(REQUIRED WORK) Repeat the lines of the data exactly and exclude any picture among them.

(DATASET CONTENT)

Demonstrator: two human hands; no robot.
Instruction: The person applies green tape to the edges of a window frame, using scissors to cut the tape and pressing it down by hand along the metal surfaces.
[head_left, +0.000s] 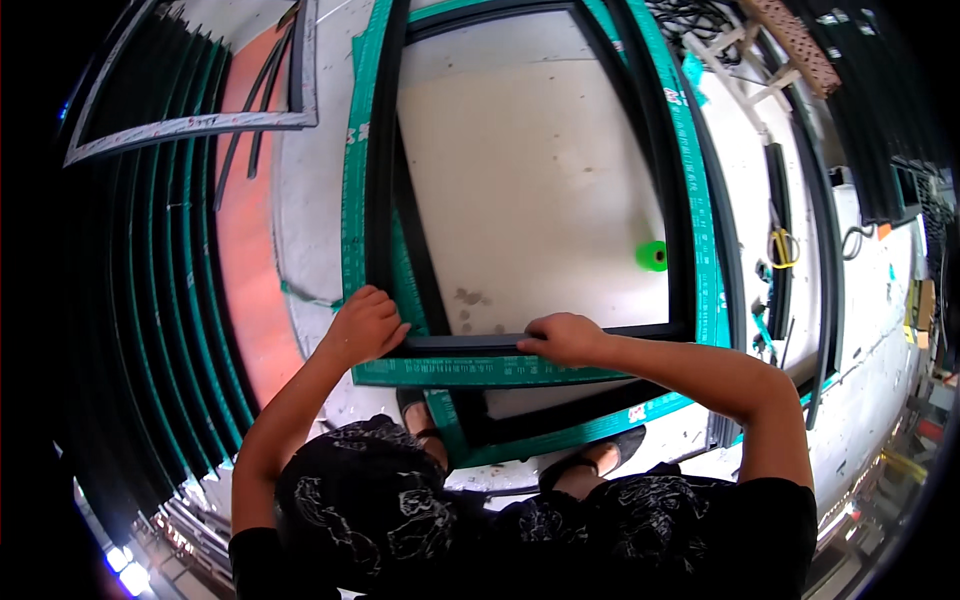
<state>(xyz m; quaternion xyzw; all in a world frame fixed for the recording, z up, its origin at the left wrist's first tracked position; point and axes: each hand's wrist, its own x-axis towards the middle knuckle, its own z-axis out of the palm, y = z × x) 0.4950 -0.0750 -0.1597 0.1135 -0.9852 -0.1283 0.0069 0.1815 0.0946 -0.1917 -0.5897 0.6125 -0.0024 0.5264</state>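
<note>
A large rectangular window frame [530, 371], black with green printed film on its faces, lies before me. At its near left corner my left hand [368, 325] is closed, fingers curled over the inner edge. My right hand [562, 338] closes over the near rail right of its middle, thumb pointing left. Between the hands a dark grey strip [462, 342] runs along the rail; whether it is loose or part of the frame I cannot tell. Under this frame, turned slightly, lies a second green-and-black frame [540, 448], its near end by my feet.
Inside the opening a bright green roll [651, 256] rests on a pale surface. Yellow-handled scissors [783, 247] lie to the right among dark profiles. Several green-and-black frames [165, 290] stand stacked at left, below a white-filmed frame [200, 124]. Black tubing [690, 22] is coiled at far right.
</note>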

(TASK RESPONSE)
Demonstrator: two human hands; no robot.
Instruction: The person applies green tape to the edges of a window frame, using scissors to cut the tape and pressing it down by hand along the metal surfaces.
[head_left, +0.000s] 
<state>(xyz m; quaternion xyzw; all in a world frame fixed for the recording, z up, its origin at the left wrist's first tracked position; point and axes: each hand's wrist, its own x-axis towards the middle knuckle, its own z-axis out of the palm, y = z × x) 0.4950 -0.0750 -0.1597 0.1135 -0.9852 -0.1283 0.0069 0.1815 0.0946 -0.1917 -0.5897 0.6125 -0.0024 0.5264</state>
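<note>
A large rectangular window frame [530, 371], black with green printed film on its faces, lies before me. At its near left corner my left hand [368, 325] is closed, fingers curled over the inner edge. My right hand [562, 338] closes over the near rail right of its middle, thumb pointing left. Between the hands a dark grey strip [462, 342] runs along the rail; whether it is loose or part of the frame I cannot tell. Under this frame, turned slightly, lies a second green-and-black frame [540, 448], its near end by my feet.
Inside the opening a bright green roll [651, 256] rests on a pale surface. Yellow-handled scissors [783, 247] lie to the right among dark profiles. Several green-and-black frames [165, 290] stand stacked at left, below a white-filmed frame [200, 124]. Black tubing [690, 22] is coiled at far right.
</note>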

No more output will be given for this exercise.